In the orbital approximation each electron of a multi-electron atom occupies a one-electron orbital (this is specificed using electronic configuration)
The Pauli exclusion principle states…
… no two electrons in a multi-electron atom can have all four quantum numbers (n, l, ml, ms) the same
This means only two electrons with ‘paired’ spins (+1/2 and -1/2) can occupy each orbital
Explain the radial distributiom function of Lithium
The one-electron radial distribution functions for lithium show that the extra L-shell electron tend to be found outside the space occupied by the 1s electrons
The 1s electrons are said to shield the L-shell electrons from the full attraction of the nucleus
The 2s electrons are said to penetrate the nucleus more than the 2p electrons as the shielding of the shielding of the 2s orbitals by the 1s orbitals is less then the 2p (this lowers the energy of the 2s orbital, hence why it fills first)

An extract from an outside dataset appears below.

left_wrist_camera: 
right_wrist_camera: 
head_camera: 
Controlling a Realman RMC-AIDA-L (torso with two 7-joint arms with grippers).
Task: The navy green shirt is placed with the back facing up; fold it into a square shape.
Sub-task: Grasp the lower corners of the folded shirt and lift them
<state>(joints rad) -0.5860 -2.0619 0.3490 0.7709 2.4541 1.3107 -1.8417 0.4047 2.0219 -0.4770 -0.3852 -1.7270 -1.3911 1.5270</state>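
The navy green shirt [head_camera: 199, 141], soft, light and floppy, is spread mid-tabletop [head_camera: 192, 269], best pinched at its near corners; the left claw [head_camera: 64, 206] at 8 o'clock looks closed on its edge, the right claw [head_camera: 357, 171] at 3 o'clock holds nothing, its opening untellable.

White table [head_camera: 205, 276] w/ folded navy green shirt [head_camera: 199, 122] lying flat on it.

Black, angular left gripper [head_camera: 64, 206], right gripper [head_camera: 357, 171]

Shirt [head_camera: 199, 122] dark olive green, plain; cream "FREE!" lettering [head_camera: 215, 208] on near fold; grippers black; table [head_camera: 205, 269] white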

The extent of shielding and penetration can be quantified by
The extent of shielding and penetration can be quantified by considering that the outer shell electrons experience a reduced effective nuclear charge (Zeff)

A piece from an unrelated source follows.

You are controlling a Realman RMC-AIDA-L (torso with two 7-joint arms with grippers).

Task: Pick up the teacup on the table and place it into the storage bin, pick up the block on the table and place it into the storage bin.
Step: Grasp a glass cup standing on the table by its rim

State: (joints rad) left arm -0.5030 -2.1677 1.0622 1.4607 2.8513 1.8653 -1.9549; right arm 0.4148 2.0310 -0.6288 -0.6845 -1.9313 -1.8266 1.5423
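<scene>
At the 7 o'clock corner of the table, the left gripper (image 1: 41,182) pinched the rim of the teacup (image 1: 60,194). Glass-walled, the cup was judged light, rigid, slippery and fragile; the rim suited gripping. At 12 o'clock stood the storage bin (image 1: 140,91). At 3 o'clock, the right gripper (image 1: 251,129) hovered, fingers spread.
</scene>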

What is the Aufbau principle
States that the electrons in a multi-electron atom occupy the orbitals in the order
1s<2s<2p<3s<3p<4s<3d…
So as to achieve the lowest overall energy with each orbital occupied by two electrons
How do you convert energy in Jules into wavelength in nm
(1cm⁻¹ = 1.986x10⁻²³)
E.g. convert 5.89x10⁻¹⁷ into nm
1cm = 1x10⁻⁷
1.986x10⁻²³ / 1x10⁻⁷ = 1.986x10⁻¹⁶
1.986x10⁻¹⁶ / 5.89x10⁻¹⁷ = 3.372 nm
The solar spectrum contains emission lies due to electronic transition in the one-electron is C⁵⁺
What is the wavelength of the line corresponding to the n=2 to n=1 transition for this ion
Rh = 2.18x10⁻¹⁸ J
z = 6
-(6²)(2.18x10⁻¹⁸)(1/2² - 1/1²) = 5.89x10⁻¹⁷
5.89x10⁻¹⁷ J = 3.372 nm
Ionisation energy is
The energy change for the reaction
A(g) → A⁺(g) + e⁻
This can be use using Koopmans theory to work out orbital energy and hence strodingers equation
For one-electrons atoms ΔiE is related to
The energy of the outermost occupied orbital
ΔiE = -Eorbital
However because electron repulsion this is not exactly the case for a multi-electron atoms
The molecular potential energy curve shows
A mimimum which corresponds to the equilibrium bond length Re
The depth of De of the minimum relative to D0 the energy of two infinitely separated atoms is closely related to the bond dissociation energy
Shows the addition potential energy associated when two atoms are in a molecule relative to the potential energy for two infinitely separated atoms which don’t interact
An exact anlytical solution for the Schrodinger equation is not possible for multi-electron atoms. Instead, the Born-Oppenheimer approximation must be used, which assumes…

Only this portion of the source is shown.